Reputation: 69
I have sent to Solr the following data:
{
"id":"kkk",
"name":"<div>book</div>"
}
after the solr receive data , if i search "div" , the result doesn't display, but when i search "book" , the result will display , how can i do ? Here is my schema:
<field name="name" type="text_html" indexed="true" stored="true"/>
<fieldType name="text_html" class="solr.TextField" positionIncrementGap="100">
<analyzer>
<charFilter class="solr.HTMLStripCharFilterFactory"/>
<tokenizer class="solr.WhitespaceTokenizerFactory" />
<filter class="solr.LowerCaseFilterFactory" />
<filter class="solr.StopFilterFactory"
ignoreCase="true"
words="lang/stopwords_en.txt"
/>
</analyzer>
</fieldType>
The solr can only strip the html tags when i do the index , if i want to send solr the data directly , how can i strip the html tags?
Upvotes: 0
Views: 832
Reputation: 30107
What you see in the field name
as result of your Solr query, is not what's is really indexed by Solr.

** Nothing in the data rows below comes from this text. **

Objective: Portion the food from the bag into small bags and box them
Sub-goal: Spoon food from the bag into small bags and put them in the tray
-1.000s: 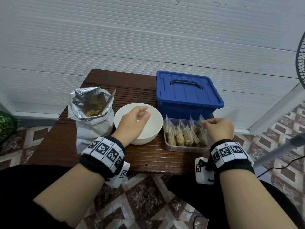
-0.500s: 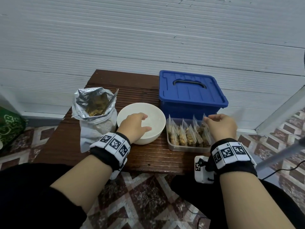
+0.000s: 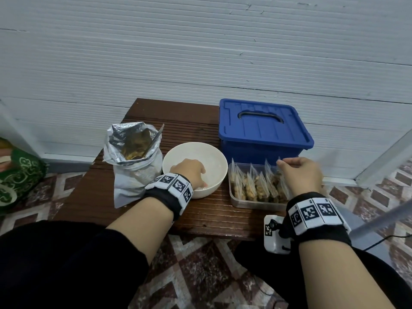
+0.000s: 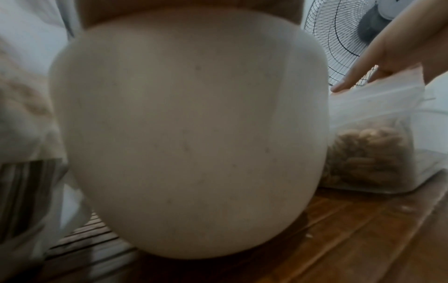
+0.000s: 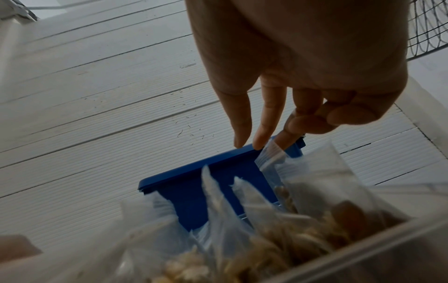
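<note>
Head view: left hand reaches into the white bowl, fingers curled over its near rim, gripping it. Right hand hovers palm down over the clear container, thumb and forefinger pinching the top of one small bag. Foil bag stands open at left; closed blue box sits at far right on the table

Left wrist view: bowl wall fills the frame; packed small bags stand right

Right wrist view: middle, ring and little fingers extend downward; the pinched bag strip rises from the container
</note>
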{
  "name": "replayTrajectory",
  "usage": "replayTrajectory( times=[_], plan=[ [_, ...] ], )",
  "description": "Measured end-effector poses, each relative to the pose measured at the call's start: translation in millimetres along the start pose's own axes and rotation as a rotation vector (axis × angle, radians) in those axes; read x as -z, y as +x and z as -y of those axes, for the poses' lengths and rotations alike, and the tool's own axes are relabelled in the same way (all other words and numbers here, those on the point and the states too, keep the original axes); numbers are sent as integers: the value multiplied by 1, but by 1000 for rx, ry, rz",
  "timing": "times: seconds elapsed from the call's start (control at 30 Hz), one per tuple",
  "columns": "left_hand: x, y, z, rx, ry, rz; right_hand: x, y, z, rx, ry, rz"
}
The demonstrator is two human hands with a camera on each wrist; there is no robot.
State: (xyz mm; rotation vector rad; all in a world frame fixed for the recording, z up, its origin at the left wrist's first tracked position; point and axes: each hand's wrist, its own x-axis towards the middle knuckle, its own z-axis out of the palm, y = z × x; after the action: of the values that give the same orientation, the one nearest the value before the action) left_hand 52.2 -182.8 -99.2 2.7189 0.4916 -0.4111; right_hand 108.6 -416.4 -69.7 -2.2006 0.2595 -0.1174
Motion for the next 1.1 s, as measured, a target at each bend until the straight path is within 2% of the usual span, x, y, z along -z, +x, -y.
replayTrajectory(
  times=[0.2,0.4,0.57,0.7,0.93,1.03,1.1],
  plan=[
    [1,-2,-5,-20,45,-14,-3,-1,1,-8,-17,2],
    [3,-8,-9,8,17,-133,-3,-2,2,-8,-23,9],
    [13,-13,-9,41,-237,-202,-1,-4,3,4,-17,1],
    [15,-16,-7,5,-434,-271,1,-7,5,30,-40,-10],
    [11,-23,2,-152,-808,-395,3,-14,15,209,-132,-99],
    [11,-28,6,-216,-873,-440,1,-18,21,330,-115,-119],
    [10,-31,8,-240,-909,-438,-2,-23,26,426,-91,-81]
  ],
)
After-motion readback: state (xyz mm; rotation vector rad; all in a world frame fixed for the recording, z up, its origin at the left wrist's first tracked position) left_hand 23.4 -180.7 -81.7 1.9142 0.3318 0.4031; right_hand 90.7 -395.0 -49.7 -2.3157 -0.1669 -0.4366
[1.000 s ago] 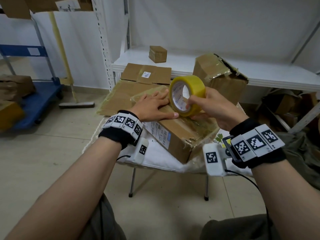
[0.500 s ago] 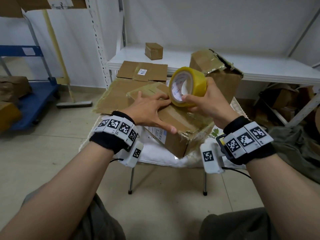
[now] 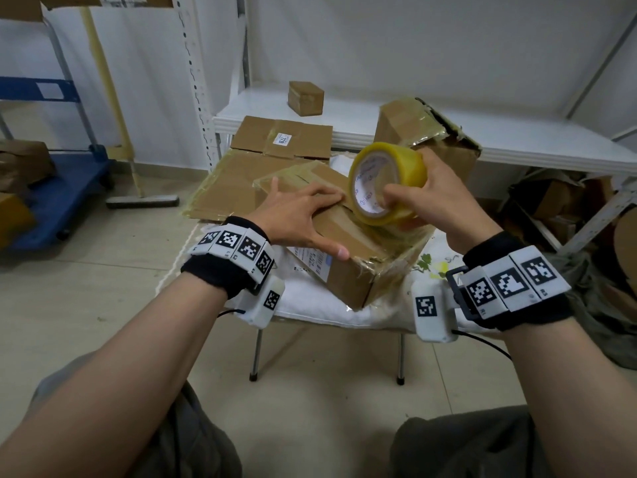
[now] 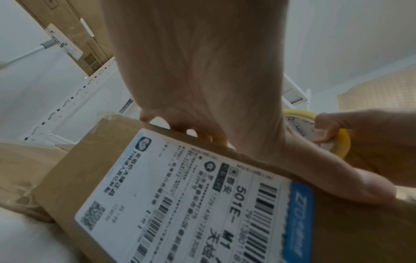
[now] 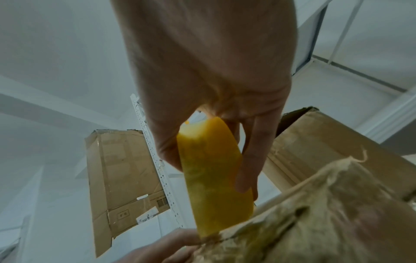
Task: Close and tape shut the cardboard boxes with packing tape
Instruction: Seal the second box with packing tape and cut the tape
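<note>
A closed cardboard box [image 3: 358, 246] with old tape and a shipping label [image 4: 202, 195] lies on a white-covered stool [image 3: 320, 305]. My left hand [image 3: 303, 219] lies flat on the box top, fingers spread and straight, thumb at the near edge. My right hand [image 3: 437, 198] grips a yellow roll of packing tape [image 3: 386, 182], thumb in its core, and holds it on edge against the box top. In the right wrist view the tape roll [image 5: 213, 178] sits between thumb and fingers above the box [image 5: 315, 222].
A second, torn-open cardboard box [image 3: 427, 139] stands behind the tape roll. Flattened cardboard sheets [image 3: 262, 153] lie behind the stool. A small box [image 3: 306, 98] sits on the white shelf [image 3: 517, 139]. A blue cart [image 3: 51, 201] with parcels stands at left.
The right hand has carried the tape roll rightward and toward me along the box top. The left hand stays pressed on the box, its thumb spread toward the near edge.
</note>
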Motion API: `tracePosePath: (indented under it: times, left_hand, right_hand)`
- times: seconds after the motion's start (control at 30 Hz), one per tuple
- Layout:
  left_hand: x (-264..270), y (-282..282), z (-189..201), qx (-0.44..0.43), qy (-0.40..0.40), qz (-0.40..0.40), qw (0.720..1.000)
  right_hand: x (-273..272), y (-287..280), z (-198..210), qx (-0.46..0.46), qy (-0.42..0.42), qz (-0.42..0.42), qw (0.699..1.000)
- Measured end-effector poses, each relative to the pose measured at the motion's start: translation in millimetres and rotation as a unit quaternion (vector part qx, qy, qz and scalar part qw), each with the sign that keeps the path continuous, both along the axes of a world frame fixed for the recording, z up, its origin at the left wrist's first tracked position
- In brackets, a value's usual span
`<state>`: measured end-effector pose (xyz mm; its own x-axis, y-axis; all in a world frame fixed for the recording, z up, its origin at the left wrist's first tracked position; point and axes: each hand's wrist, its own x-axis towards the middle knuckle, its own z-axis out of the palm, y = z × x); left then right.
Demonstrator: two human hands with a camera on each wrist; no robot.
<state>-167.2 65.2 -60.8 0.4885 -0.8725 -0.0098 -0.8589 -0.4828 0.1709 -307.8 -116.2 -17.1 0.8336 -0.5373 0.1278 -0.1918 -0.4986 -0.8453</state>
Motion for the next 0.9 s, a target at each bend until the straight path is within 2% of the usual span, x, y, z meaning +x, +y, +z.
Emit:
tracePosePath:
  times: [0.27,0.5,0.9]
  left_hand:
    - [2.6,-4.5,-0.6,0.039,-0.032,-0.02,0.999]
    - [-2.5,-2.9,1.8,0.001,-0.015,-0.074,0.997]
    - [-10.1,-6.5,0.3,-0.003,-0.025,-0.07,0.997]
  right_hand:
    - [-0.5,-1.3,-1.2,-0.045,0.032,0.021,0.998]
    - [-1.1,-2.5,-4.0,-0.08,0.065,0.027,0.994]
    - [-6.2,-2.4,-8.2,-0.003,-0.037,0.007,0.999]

The <charFilter class="solr.HTMLStripCharFilterFactory"/>
filter will remove the HTML tags.
Only after all the filters/tokenizers are execute the content is really indexed by Lucene.
Have a look at the Solr Admin Analysis Tool to better understanding what's going on.
In conclusion, for each field there are two contents:
stored="true"
) which is the source text passed to index (and that's is returned to the user when a document match the query constraints.indexed="true"
) which is the source content after being processed by the token/filters which is then used for the information retrieval part. AFAIK, there is no way to modify the stored (source) content after processed, as said this is the source of field, so if you want modify the source just prepare it before submitting to Solr.
Upvotes: 2